• [Brief] Return each line of the listing exactly as written.

• [Information supplied]
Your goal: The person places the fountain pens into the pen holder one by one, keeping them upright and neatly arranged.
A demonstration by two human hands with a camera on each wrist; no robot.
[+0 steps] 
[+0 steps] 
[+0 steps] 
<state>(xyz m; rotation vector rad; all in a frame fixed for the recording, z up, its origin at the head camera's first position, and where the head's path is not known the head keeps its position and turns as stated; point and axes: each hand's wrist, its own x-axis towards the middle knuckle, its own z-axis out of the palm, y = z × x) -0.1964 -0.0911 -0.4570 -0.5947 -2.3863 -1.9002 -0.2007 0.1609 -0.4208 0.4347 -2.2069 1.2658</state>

• [Finished exercise]
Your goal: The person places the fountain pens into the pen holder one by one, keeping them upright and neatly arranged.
A demonstration by two human hands with a camera on each wrist; no robot.
[+0 steps] 
[+0 steps] 
[+0 steps] 
<state>(xyz m; rotation vector rad; all in a frame fixed for the recording, z up, its origin at the head camera's first position, and where the head's path is not known the head keeps its position and turns as stated; point and axes: each hand's wrist, its own x-axis towards the middle knuckle, its own z-axis out of the palm, y = z × x) -0.1964 -0.0911 -0.4570 -0.5947 -2.3863 -1.9002 -0.2007 0.1609 -0.4208 0.4347 -2.2069 1.2658</state>

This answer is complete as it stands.